**What to do**
Would you return, word for word, the lines of the data below from the line with "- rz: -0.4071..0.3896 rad" through the line with "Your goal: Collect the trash", and no others?

# # # # # # #

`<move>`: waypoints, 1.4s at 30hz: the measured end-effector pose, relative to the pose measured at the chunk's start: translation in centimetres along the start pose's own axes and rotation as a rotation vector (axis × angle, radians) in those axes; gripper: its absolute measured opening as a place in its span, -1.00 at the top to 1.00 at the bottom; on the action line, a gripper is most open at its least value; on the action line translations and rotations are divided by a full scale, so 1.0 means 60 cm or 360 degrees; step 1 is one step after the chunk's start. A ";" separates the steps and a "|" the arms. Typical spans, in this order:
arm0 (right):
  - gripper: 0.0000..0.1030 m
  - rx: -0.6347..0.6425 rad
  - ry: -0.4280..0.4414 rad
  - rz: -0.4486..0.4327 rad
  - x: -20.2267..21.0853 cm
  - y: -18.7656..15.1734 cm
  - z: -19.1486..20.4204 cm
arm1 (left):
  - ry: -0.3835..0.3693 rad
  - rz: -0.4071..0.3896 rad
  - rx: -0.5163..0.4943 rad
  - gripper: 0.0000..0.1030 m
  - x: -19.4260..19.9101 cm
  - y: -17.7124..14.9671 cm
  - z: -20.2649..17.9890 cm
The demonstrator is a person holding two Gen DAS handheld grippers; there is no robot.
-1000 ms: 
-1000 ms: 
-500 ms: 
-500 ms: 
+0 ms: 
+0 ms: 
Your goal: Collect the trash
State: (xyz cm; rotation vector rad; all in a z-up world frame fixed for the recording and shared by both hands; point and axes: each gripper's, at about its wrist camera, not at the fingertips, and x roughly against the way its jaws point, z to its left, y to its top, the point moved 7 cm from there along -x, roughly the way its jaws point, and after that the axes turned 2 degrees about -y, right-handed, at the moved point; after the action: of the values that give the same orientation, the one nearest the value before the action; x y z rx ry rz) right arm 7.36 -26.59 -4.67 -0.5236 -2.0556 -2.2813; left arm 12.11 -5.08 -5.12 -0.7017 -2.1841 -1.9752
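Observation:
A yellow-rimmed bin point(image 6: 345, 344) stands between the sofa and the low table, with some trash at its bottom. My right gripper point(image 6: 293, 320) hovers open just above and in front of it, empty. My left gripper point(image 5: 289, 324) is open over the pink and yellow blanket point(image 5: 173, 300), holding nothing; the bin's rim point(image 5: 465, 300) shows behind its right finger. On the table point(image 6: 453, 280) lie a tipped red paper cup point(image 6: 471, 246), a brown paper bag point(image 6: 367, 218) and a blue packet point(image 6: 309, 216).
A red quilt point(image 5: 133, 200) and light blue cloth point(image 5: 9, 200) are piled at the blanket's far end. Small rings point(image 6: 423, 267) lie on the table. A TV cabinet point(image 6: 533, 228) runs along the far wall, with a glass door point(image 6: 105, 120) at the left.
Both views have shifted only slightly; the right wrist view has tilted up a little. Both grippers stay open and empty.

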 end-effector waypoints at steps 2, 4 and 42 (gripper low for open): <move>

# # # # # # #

**Result of this task**
  - rz: -0.4071..0.3896 rad
  - rx: -0.5163..0.4943 rad
  - gripper: 0.0000..0.1030 m
  - x: -19.4260..19.9101 cm
  - y: -17.7124..14.9671 cm
  - z: -20.2649..17.9890 cm
The demonstrator is a person holding two Gen DAS handheld grippers; there is no robot.
-1000 ms: 
-1000 ms: 
-500 ms: 
-500 ms: 
+0 ms: 
+0 ms: 
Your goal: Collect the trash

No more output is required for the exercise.